Como pescadores pacientes, os enganadores nas redes sociais também criam fake news misturando dados falsos a informações verificadas. Isso cria, como nas histórias de pescador, o efeito de credibilidade. Basta que o leitor encontre um dado verificável para abocanhar as mentiras e cair nas redes dos criadores e propagadores de mentiras.

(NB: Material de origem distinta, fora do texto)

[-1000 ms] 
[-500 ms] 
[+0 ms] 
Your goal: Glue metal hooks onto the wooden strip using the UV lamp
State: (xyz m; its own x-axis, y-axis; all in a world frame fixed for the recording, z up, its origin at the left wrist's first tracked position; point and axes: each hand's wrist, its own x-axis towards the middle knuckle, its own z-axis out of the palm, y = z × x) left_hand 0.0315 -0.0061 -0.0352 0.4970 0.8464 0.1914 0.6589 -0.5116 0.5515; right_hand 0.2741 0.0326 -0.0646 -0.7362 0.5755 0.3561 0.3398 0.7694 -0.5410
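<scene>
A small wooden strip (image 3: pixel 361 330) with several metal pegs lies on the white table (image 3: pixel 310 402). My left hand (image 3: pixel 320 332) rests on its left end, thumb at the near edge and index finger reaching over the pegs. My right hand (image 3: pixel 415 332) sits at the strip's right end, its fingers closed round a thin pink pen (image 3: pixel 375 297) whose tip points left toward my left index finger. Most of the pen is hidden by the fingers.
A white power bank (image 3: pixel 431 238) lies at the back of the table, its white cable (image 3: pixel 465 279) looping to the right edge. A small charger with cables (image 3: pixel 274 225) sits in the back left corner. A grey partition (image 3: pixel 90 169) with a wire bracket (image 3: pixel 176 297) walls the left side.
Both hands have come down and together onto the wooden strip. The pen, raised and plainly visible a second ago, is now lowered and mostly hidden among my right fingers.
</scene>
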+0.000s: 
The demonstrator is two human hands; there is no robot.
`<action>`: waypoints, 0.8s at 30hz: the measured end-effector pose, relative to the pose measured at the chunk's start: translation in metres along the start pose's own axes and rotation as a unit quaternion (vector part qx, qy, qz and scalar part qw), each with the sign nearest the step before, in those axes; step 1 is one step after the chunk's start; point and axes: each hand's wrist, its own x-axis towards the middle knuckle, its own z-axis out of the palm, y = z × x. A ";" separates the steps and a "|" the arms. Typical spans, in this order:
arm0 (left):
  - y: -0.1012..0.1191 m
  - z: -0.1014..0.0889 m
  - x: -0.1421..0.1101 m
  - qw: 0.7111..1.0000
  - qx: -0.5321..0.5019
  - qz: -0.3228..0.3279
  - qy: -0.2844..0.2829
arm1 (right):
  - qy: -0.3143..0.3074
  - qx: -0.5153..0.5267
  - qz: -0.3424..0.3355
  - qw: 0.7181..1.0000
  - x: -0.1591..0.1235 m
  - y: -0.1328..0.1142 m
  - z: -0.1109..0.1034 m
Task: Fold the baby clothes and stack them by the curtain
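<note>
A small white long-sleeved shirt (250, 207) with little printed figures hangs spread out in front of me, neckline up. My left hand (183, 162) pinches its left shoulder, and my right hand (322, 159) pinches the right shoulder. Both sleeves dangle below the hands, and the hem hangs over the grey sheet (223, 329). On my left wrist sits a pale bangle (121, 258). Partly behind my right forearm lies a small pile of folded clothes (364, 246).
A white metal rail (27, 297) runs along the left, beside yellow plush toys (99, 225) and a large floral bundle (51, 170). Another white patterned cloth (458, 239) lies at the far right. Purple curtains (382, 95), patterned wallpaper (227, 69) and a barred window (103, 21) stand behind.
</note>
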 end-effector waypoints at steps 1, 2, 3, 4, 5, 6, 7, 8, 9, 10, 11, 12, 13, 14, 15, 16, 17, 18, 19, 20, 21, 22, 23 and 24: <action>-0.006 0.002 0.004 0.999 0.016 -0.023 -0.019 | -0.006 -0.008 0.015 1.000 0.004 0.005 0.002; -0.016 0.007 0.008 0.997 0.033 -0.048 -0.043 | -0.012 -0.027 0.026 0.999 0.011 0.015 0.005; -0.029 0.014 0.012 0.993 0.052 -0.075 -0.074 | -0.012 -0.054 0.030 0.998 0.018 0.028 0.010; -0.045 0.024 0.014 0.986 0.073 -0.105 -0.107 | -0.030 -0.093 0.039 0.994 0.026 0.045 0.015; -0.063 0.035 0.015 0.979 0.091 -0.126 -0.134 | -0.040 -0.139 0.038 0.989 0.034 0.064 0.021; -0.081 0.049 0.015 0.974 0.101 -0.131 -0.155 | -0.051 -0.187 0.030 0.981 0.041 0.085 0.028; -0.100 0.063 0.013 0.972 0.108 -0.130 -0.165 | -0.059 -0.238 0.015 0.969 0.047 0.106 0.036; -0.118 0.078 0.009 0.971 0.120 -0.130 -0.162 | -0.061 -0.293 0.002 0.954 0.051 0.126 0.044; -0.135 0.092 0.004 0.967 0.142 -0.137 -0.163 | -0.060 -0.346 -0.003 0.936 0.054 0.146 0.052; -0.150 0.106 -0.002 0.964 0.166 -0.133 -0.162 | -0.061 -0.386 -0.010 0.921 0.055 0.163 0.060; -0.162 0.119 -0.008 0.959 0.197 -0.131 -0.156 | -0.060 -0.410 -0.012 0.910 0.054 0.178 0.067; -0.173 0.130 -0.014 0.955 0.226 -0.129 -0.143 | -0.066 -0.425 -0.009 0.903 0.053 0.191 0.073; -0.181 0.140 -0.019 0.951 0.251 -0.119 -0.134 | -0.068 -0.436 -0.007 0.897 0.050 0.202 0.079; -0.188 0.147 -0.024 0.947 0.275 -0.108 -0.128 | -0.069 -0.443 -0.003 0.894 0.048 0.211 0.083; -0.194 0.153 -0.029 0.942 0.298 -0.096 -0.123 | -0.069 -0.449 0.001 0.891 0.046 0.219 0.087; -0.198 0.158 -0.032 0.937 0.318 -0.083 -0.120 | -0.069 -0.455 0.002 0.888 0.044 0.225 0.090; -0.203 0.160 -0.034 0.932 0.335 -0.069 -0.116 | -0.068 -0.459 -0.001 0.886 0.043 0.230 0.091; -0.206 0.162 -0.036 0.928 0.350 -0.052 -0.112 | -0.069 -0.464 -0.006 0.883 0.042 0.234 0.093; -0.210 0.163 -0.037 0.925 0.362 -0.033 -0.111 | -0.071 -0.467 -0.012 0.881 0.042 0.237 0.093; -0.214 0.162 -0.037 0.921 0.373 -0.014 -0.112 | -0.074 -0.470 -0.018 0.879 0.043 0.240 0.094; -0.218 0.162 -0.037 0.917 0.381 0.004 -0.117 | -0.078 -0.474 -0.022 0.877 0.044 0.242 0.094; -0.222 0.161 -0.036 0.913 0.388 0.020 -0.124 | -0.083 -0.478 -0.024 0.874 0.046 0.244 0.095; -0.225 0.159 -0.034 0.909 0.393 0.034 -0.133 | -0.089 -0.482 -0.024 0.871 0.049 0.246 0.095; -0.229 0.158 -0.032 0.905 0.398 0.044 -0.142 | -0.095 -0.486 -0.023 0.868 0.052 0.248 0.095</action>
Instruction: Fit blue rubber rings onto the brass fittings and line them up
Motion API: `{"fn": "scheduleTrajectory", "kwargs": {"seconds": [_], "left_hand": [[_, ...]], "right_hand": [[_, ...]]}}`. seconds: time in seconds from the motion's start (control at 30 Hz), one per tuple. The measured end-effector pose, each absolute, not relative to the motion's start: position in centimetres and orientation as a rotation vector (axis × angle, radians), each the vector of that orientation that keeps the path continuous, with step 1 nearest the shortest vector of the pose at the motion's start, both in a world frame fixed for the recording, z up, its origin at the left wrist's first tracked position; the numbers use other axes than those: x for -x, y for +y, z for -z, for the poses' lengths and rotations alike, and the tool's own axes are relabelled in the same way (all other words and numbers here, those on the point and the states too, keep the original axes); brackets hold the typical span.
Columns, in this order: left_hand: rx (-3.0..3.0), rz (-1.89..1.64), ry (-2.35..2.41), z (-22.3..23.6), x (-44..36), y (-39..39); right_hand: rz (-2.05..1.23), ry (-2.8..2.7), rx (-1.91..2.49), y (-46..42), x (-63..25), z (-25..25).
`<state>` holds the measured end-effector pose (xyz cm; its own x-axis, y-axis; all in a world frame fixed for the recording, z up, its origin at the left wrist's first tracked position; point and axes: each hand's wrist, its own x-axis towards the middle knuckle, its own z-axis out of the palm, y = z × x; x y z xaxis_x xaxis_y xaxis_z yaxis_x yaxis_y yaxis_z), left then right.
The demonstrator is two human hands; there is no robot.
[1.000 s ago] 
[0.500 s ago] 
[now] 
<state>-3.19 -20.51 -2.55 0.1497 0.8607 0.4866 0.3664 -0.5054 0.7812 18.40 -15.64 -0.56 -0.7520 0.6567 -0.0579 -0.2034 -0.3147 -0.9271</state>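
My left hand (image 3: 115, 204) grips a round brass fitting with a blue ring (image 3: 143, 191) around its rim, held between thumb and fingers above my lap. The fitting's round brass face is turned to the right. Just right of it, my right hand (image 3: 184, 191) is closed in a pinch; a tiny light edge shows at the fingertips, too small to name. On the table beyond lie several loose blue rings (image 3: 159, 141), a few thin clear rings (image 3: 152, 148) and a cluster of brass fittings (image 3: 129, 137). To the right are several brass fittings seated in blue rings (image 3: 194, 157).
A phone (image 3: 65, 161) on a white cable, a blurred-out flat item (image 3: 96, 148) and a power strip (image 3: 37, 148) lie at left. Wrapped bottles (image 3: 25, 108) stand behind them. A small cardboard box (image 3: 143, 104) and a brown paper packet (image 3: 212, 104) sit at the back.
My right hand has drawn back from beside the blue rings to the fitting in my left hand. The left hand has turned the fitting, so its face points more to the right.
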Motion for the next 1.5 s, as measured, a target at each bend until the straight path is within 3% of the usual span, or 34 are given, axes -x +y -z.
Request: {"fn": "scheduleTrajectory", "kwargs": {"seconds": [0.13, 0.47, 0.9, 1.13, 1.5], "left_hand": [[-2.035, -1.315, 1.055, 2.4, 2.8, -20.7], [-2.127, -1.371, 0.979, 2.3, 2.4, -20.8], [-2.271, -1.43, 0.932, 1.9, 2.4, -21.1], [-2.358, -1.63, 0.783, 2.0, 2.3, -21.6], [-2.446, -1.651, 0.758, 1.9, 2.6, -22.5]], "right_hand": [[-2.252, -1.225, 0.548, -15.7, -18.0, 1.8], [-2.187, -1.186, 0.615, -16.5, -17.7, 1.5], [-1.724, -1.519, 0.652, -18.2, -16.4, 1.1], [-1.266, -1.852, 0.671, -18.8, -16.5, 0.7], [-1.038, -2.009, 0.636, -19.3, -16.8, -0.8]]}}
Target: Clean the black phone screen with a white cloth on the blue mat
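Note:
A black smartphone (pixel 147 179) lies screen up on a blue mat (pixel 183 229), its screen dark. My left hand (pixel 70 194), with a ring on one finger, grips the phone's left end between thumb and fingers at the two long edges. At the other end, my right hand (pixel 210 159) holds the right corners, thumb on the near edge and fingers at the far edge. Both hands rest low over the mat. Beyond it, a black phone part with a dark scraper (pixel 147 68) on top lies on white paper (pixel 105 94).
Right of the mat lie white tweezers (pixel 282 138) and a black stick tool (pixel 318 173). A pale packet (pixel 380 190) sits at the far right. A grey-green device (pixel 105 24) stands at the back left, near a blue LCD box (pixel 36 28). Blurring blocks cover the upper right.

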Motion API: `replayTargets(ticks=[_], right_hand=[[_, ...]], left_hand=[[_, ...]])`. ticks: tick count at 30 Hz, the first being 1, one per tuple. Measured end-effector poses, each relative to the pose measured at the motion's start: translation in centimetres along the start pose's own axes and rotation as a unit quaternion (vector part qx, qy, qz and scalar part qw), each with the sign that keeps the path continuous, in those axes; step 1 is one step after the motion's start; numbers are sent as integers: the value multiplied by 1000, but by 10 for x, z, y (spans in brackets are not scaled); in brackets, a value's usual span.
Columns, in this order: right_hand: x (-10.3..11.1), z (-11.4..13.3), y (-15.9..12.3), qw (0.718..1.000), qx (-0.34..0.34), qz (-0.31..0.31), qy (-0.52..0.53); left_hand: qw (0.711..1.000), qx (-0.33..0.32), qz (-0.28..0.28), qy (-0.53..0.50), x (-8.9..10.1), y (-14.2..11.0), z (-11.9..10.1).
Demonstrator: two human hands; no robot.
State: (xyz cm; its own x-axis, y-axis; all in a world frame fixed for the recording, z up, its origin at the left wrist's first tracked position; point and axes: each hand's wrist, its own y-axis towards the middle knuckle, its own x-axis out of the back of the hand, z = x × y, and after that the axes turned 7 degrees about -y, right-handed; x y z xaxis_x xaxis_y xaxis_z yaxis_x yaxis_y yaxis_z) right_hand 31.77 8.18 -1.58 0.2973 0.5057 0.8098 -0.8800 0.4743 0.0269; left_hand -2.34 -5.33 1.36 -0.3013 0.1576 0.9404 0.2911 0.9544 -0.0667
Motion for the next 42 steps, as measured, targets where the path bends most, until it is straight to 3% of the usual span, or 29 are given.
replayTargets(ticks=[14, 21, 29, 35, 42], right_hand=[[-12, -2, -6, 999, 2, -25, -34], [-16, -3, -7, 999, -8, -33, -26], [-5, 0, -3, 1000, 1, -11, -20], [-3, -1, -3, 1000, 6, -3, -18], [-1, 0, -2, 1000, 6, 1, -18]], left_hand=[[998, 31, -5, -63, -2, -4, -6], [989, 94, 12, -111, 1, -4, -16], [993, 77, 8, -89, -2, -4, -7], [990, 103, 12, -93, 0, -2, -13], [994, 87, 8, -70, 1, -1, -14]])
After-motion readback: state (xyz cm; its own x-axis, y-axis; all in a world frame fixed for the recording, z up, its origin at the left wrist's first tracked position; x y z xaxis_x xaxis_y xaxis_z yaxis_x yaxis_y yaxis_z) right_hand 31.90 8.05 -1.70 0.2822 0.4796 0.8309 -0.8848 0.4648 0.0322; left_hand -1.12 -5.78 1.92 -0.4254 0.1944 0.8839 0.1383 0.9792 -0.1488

As fake news também não deixam de usar o efeito surpresa, num contexto criado pelas semi-verdades que capturam o desatento leitor. A surpresa geralmente é um fato bombástico, capaz de abalar a sensibilidade de quem lê. Mas como nos casos anteriores, o resultado da surpresa não é o riso, mas a perplexidade, a indignação, a revolta. O efeito é emotivo e irrefletido, como o riso, porque mentirosos sabem que precisam tocar os brios dos leitores para gerar a sua reação e distrair a sua atenção em relação aos elementos incoerentes que poderiam ser observados se, em vez da emoção, o leitor empregasse a lógica e o espírito crítico.
O mentiroso precisa contar cada vez mais mentiras para não se desmoralizar. Como os contadores de histórias de pescador, precisa ser fiel ao papel, mas isso não é reconhecido pelo interlocutor enquanto a mentira não for descoberta. O mentiroso precisa ocultar a sua condição de enganador, enquanto o contador de histórias de pescador angaria prestígio pela fama de mentiroso.
Retorno ao ínicio: e a verdade?
Sim, a verdade existe, mas construímos mentiras constantemente. Se não lemos com olhar crítico o que recebemos e o que nos é repassado, especialmente quando se trata de texto reencaminhado e sem autoria, podemos cair na rede. Não na rede de uma história divertida, mas na rede sórdida da mentira com fins espúrios, que usa o leitor como cobaia e massa de manobra sem nenhum escrúpulo.
A literatura, que não serve e não deve servir para, nada é uma academia de ginástica para a mente. Ensina a ter olhar crítico, mas não complotista. Realista e não fantasioso.
Dito isso, vale a pena também ler Dostoiévski, para entender a culpa dos que delinquem e se justificam, mas não podem ocultar para si mesmos a verdade.